§ **Exercise details**: Transcribe exactly everything in the data below from the line containing "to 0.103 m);" down to the line containing "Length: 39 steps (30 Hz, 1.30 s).", both lines included and nothing further.

§ **Source material**:
*** Begin section ***

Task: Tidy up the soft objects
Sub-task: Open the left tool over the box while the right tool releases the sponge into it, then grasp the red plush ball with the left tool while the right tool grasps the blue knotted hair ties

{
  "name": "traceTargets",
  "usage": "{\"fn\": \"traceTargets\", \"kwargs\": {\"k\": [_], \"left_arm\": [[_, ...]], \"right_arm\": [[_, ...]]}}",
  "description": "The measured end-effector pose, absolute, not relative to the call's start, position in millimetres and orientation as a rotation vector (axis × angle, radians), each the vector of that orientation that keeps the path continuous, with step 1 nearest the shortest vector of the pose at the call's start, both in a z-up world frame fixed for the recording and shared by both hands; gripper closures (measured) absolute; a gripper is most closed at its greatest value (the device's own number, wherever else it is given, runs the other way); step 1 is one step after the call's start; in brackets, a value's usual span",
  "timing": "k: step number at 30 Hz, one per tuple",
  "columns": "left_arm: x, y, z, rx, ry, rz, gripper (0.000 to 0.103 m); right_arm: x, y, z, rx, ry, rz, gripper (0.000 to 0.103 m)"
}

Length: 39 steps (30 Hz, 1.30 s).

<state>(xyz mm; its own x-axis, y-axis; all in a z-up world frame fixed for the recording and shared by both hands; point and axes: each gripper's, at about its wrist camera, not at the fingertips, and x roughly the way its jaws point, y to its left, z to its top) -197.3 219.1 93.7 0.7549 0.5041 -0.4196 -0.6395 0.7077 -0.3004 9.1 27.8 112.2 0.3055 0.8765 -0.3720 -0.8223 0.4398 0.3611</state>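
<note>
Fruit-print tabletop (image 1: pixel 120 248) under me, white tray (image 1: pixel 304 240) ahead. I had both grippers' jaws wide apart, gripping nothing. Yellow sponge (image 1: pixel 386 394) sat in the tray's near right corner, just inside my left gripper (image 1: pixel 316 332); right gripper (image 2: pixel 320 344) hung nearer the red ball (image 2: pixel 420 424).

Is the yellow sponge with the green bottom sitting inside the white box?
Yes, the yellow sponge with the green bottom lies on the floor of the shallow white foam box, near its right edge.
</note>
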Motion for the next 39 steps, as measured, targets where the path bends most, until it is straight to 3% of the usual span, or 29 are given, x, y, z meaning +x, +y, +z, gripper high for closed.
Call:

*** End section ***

§ **Output for this task**:
  "columns": "left_arm: x, y, z, rx, ry, rz, gripper (0.000 to 0.103 m); right_arm: x, y, z, rx, ry, rz, gripper (0.000 to 0.103 m)"
}

Length: 39 steps (30 Hz, 1.30 s).

That concludes the answer.